> **EXERCISE DATA**:

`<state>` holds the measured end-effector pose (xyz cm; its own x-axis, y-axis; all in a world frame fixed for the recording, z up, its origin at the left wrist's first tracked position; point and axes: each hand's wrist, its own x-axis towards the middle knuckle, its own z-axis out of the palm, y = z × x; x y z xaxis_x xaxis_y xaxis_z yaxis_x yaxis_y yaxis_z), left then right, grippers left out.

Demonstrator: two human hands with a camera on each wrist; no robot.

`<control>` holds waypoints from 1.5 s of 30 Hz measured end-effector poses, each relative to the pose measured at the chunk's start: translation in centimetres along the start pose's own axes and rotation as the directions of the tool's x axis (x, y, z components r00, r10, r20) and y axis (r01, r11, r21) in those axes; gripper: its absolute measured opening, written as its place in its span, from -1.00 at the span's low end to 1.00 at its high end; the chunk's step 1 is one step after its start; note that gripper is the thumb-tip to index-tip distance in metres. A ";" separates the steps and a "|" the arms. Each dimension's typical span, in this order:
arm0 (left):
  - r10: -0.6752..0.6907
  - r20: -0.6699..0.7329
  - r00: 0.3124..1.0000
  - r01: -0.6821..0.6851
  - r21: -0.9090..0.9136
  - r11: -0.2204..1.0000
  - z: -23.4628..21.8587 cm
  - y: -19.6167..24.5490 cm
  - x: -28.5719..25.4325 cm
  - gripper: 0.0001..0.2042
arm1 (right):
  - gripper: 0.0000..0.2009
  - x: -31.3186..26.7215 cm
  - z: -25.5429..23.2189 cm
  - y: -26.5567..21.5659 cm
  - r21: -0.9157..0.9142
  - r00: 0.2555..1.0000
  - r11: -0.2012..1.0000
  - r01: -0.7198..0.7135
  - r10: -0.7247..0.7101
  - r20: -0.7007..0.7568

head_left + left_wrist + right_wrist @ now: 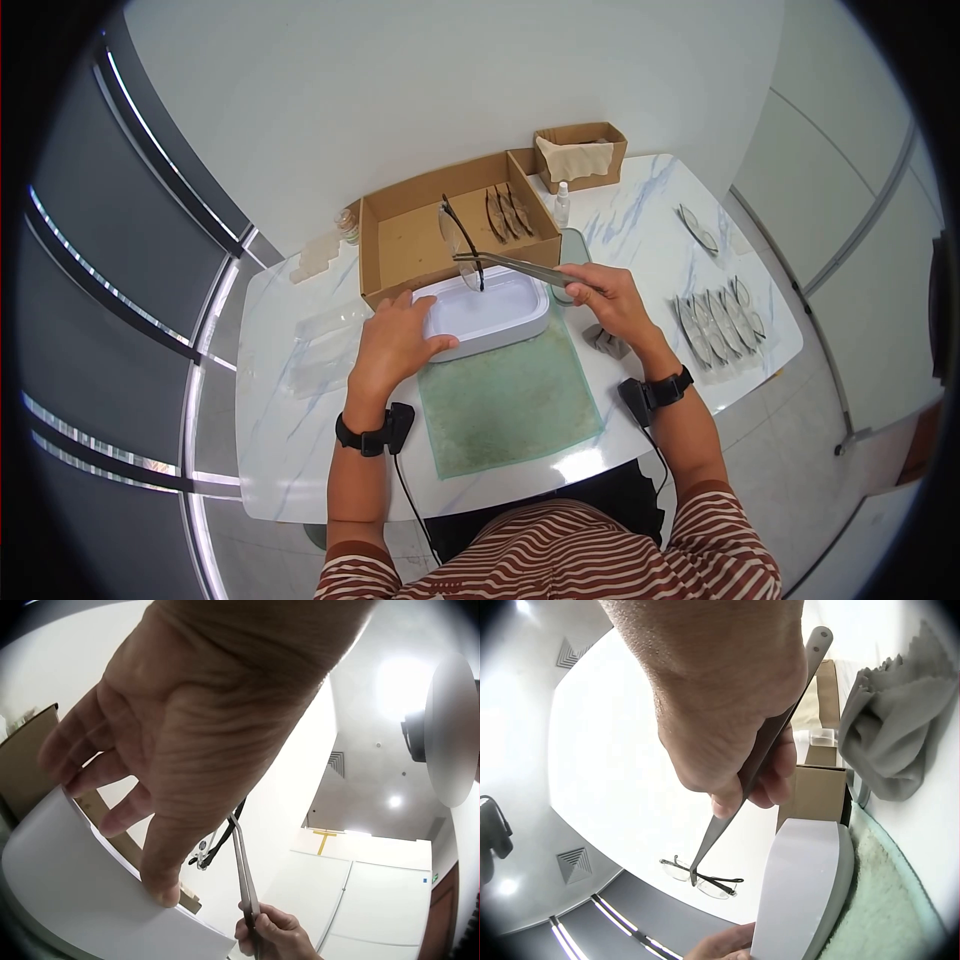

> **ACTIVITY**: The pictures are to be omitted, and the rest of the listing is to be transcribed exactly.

> **TASK OUTPUT**:
`<state>` holds the measured end-effector pose (xyz cm; its own x-axis, y-axis; all in a world frame fixed for the recording, z up, its origin at the left wrist's first tracked position; point and axes: each hand's wrist, its own x-axis towards the middle knuckle, its own z-axis out of the palm, y = z × x; x y z xaxis_x xaxis_y xaxis_z yaxis_x yaxis_y yaxis_z), left then right, grippers left out.

Demonstrator: two human hands with a camera on each wrist; no robot.

`<control>` holds waypoints from 1.5 s of 30 Hz measured end-effector poses, each relative to the pose measured at the chunk's start: translation in centimetres along the start pose's own axes and rotation as the directions of the tool's x axis (x, y, z components r00, r10, r20) and y axis (r01, r11, r21) in those axes; gripper: its absolute measured opening, written as its place in its span, from -1.00 at the span's low end to 1.00 at its high end; the chunk's step 1 is one step after its start; note that gripper is the thumb-tip to index-tip distance in metres. A ";" separates the steps and a "|" the arms. Each dimension's typical span, in this order:
arm0 (left):
  - r10: -0.6752..0.6907
  - r20: -0.6699..0.7329
  - r00: 0.3124..1.0000
  - r01: -0.6821..0.6851
  - r21: -0.9090..0.9136
  - r11: -0.2204..1.0000
  - z: -23.4628..21.8587 cm
  - y: -19.6167..24.5490 cm
  - x: -28.5719..25.4325 cm
  - gripper: 0.0001..0.2042
arm1 (right):
  - gripper: 0.0000..0.2009
  - x: -31.3186..26.7215 cm
  - z: -25.5429..23.2189 cm
  - y: -26.5567..21.5659 cm
  - r21: -0.9157..0.9142
  - r00: 0.2555..1.0000
  - r11: -0.2012..1.0000
  - r01: -0.7198..0.7135
  - r10: -0.7247..0.7101
  - r20: -0.7007..0.7568

head_left + left_wrist + right_wrist @ now: 

This completes the response.